Airline Trade War? Global Opposition Grows Against EU Emissions Law
The rest of the world is furious at the EU’s plan to impose emissions fees on airlines flying to Europe. This week, representatives of almost two dozen countries met in Moscow to sign a joint protest. Some say that a trade war may be imminent.
A European Union law to regulate greenhouse gas emissions from airlines traveling to and from Europe has drawn a joint protest from 23 non-EU countries and sparked talk of a global trade war.
The law incorporates the aviation industry into Europe’s emissions trading scheme and requires airlines to pay for their greenhouse-gas emissions by obtaining special permits. Eight-five percent of the permits are being given away for free; the other 15 percent are initially expected to add about $2 to the cost of a trans-Atlantic flight.
But for representatives of 23 countries who convened in Moscow on Wednesday, the price is too high.

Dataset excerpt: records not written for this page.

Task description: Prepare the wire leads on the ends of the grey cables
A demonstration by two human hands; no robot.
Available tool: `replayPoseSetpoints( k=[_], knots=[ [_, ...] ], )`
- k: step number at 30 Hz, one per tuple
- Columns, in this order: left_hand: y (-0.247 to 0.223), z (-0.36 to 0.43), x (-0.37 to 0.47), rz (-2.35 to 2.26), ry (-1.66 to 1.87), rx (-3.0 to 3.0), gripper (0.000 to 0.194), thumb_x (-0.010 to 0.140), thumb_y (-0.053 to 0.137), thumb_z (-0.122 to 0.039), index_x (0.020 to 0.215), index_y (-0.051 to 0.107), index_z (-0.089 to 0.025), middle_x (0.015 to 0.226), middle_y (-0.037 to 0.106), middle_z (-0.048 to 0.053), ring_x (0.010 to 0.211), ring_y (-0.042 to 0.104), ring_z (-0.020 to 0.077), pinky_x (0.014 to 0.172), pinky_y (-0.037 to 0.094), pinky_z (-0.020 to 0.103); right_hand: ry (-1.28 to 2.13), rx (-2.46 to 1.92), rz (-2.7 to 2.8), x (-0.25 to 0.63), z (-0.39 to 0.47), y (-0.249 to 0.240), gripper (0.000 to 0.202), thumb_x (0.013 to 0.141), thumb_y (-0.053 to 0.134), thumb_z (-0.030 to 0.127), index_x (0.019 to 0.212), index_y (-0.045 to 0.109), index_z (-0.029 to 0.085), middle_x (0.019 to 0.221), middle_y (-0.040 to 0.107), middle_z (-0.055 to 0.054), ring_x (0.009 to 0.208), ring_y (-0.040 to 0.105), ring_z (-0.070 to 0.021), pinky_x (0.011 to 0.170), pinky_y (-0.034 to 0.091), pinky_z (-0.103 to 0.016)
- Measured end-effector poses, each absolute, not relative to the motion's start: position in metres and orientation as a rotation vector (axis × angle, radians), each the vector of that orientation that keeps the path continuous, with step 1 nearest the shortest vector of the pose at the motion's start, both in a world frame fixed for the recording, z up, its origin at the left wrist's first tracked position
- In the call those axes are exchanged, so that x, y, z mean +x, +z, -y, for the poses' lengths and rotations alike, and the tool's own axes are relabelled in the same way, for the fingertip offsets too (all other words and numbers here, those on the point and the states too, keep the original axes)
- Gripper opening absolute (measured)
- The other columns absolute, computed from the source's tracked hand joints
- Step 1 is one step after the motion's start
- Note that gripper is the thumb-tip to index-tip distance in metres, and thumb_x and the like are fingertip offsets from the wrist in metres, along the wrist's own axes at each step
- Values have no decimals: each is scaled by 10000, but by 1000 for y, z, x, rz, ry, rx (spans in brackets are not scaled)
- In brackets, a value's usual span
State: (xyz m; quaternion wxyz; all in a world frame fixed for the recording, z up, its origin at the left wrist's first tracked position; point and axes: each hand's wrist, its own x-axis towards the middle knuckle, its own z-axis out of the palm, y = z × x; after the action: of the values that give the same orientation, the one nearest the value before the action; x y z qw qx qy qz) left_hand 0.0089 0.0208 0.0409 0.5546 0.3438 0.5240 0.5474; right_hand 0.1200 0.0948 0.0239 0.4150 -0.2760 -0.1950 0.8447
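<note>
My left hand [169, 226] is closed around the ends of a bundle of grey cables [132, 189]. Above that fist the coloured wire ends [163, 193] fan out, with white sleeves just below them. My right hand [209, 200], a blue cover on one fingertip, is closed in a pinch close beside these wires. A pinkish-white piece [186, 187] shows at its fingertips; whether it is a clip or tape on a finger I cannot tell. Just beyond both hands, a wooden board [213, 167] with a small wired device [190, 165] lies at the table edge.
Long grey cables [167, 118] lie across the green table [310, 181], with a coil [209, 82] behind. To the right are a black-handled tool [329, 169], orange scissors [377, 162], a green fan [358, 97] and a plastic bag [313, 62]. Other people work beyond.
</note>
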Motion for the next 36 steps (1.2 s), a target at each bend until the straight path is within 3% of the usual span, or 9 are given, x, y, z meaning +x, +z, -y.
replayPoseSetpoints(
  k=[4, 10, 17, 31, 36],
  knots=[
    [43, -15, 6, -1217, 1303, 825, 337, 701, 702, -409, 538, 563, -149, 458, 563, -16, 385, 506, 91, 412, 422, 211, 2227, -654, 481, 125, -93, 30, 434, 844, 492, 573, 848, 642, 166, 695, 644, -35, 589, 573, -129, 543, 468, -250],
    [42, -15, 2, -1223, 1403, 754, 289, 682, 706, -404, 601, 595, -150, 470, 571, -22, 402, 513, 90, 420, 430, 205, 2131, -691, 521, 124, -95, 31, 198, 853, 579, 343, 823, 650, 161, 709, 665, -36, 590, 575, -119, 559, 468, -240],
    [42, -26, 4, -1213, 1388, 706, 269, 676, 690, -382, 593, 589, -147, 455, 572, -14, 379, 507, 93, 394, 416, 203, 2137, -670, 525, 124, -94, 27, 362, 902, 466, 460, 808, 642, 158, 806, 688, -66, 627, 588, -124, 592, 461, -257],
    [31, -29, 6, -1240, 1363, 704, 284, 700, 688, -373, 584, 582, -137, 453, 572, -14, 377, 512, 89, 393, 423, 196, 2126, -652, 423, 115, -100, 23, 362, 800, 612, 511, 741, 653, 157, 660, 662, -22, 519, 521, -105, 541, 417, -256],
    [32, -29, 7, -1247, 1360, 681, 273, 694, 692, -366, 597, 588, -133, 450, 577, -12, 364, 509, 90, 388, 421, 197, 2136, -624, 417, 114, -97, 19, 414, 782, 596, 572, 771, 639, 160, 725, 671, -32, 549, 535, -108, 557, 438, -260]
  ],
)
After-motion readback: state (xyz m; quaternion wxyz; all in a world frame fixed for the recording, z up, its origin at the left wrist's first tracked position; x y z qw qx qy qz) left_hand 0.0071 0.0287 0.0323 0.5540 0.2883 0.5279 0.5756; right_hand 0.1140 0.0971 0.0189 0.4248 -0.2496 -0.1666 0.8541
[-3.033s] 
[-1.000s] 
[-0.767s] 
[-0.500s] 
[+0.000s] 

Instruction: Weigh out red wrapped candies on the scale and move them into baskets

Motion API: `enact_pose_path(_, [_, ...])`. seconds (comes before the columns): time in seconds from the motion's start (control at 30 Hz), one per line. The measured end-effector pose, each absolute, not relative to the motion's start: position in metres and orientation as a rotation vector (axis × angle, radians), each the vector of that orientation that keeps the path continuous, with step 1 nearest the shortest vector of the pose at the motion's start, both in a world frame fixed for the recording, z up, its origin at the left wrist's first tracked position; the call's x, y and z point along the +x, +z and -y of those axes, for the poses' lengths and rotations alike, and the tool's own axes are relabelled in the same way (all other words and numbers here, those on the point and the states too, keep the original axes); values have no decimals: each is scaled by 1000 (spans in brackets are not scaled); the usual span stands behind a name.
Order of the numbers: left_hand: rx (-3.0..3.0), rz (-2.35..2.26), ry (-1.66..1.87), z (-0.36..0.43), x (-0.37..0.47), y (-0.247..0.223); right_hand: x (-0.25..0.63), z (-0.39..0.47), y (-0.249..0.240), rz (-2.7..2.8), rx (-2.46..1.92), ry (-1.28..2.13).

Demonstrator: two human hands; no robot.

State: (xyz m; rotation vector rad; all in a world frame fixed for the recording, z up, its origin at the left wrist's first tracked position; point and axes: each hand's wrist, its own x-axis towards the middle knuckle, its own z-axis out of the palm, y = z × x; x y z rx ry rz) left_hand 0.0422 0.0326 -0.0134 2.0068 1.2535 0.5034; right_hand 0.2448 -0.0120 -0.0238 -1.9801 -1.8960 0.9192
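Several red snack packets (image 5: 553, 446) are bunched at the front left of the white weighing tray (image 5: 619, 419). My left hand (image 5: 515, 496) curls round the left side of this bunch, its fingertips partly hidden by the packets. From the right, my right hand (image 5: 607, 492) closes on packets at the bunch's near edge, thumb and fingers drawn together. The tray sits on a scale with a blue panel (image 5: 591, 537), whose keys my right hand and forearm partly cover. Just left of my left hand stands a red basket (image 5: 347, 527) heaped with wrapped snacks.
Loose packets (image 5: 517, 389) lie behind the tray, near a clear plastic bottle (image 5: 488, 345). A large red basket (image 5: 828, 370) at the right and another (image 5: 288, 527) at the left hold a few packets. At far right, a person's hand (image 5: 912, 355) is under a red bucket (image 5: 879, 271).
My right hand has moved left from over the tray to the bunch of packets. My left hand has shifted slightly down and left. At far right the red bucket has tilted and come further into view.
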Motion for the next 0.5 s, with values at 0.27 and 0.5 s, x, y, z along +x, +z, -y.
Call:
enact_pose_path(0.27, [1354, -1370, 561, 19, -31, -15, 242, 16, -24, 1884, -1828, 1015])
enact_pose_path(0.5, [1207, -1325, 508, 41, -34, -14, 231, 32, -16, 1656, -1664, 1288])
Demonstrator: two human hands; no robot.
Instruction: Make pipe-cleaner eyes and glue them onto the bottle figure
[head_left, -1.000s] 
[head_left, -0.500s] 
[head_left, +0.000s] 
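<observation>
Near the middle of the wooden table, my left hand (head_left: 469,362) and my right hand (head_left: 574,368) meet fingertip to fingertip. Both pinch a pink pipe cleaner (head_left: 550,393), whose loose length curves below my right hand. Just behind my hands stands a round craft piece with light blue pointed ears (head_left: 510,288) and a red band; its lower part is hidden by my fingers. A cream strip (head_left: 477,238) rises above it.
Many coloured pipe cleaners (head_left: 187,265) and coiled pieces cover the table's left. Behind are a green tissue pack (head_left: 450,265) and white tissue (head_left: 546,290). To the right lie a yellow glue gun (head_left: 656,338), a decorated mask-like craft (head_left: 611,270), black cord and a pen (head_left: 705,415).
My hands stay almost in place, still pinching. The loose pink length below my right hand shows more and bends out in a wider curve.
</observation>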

The United States, China, Japan, Russia and India were among the signatories of the so-called Moscow Joint Declaration, in which they registered their disapproval and agreed to coordinate punitive measures against European airlines in retaliation, such as taxes on airlines that fly into or over their countries.
Some of the countries are also considering banning their national airlines from participating in the emissions trading scheme at all. The Chinese government has already imposed such a ban. Airlines that do not comply will face fines from the EU beginning in April 2013; if they fail to pay, they could be denied permission to fly to the EU.
Global Instead of Regional
Still, the Moscow declaration did not call for a formal complaint to the United Nations and dropped some of the more aggressive proposals from an earlier draft, such as a commonly worded letter to the EU expressing the states’ refusal to comply and a reopening of existing trade agreements in other sectors.
Airlines, which have opposed Europe’s unilateral action on airline emissions regulation, cheered the declaration.
Lufthansa spokesman Peter Schneckenleitner, like other airline representatives, insists that any such regulations need to be global rather than regional. “At the end of this process, it looks like the European airlines will be the big losers,” Schneckenleitner said. “In general, Lufthansa’s not against an emissions law. But it has to be competitively neutral.”
But defenders of the EU program say calls for global action are disingenuous, given that no global regulations are forthcoming.
“Of course our preferred option has always been a global agreement,” Isaac Valero-Ladrón, the spokesman for the European Climate Commission in Brussels, said. “No one is against a global agreement. But let’s be frank. What’s been the willingness to get a global agreement? Nonexistent.”
He added, “Our question to these Moscow participants is: What is your constructive alternative?”